Wine glasses are seven times bigger than they used to be

Mark Willingham Uncategorized

Wine glasses are seven times bigger than they used to be


By Alana House

February 19, 2020

Does it feel like you’re only pouring a splash of vino into wine glasses to comply with standard drink requirements?

There’s a surprising reason for that.

The size of wine glasses has increased seven-fold over the past 300 years according to research from the University of Cambridge.

The increase in glass size coincides with wine consumption rising almost four-fold between 1960 and 1980, and almost doubling again between 1980 and 2004.

“Wine glasses became a common receptacle from which wine was drunk around 1700,” said study author Dr Zorana Zupan.

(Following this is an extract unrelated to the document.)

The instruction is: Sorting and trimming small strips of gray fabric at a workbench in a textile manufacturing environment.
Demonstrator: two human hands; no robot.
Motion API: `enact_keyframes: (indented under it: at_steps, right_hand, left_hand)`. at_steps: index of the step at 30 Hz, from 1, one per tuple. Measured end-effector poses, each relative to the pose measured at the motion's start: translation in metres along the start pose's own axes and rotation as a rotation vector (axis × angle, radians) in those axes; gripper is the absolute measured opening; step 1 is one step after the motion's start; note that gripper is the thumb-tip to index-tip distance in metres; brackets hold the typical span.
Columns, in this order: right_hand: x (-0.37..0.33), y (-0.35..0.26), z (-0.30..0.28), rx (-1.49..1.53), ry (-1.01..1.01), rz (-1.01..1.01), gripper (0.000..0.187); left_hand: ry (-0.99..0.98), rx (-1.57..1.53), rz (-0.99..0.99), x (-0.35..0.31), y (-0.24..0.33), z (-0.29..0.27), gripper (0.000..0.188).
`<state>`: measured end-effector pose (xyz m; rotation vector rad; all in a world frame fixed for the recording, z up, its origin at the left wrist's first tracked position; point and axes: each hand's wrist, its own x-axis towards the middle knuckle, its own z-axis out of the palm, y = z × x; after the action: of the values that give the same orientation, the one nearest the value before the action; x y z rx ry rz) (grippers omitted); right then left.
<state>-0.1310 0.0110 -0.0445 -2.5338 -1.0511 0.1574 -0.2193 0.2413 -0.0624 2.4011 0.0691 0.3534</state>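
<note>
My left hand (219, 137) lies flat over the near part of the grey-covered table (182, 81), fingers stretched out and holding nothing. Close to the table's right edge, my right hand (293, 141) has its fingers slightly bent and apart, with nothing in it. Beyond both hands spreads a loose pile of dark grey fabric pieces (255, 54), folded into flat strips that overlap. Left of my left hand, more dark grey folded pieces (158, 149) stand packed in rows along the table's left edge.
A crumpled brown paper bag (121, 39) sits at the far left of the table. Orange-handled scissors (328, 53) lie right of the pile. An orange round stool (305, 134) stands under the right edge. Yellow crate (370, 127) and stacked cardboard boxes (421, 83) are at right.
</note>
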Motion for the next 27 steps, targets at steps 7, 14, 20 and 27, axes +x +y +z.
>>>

“This followed the development of lead crystal glassware by George Ravenscroft in the late 17th century, which led to the manufacture of less fragile and larger glasses than was previously possible.”

Through a combination of online searches and discussions with experts in antique glassware, including museum curators, the researchers obtained measurements of 411 glasses from 1700 to modern day. They found that wine glass capacity increased from 66 ml in the 1700s to 417ml in the 2000s, with the mean wine glass size in 2016-17 being 449ml.

“A wine glass 300 years ago would only have held about a half of today’s small measure,” Dr Zupan said.

The strength of wine has also increased since the 1990s.

Increases in the size of wine glasses over time likely reflect changes in a number of factors including price, technology, societal wealth and wine appreciation. The ‘Glass Excise’ tax, levied in the mid-18th century, led to the manufacture of smaller glass products.

This tax was abolished in 1845, and in the late Victorian era glass production began to shift from more traditional mouth-blowing techniques to more automated processes. These changes in production are reflected in the data, which show the smallest wine glasses during the 1700s with no increases in glass size during that time-period – the increase in size beginning in the 19th century.

Two changes in the 20th century likely contributed further to increased glass sizes. Wine glasses started to be tailored in both shape and size for different wine varieties, both reflecting and contributing to a burgeoning market for wine appreciation, with larger glasses considered important in such appreciation.

From 1990 onwards, demand for larger wine glasses by the US market was met by an increase in the size of glasses manufactured in England, where a ready market was also found.

A further influence on wine glass size may have come both from those running bars and restaurants, as well as their consumers.

Studies show that sales of wine increase when its sold in larger glasses and this may have incentivised vendors to use larger glasses. Larger wine glasses can also increase the pleasure from drinking wine, which may also increase the desire to drink more.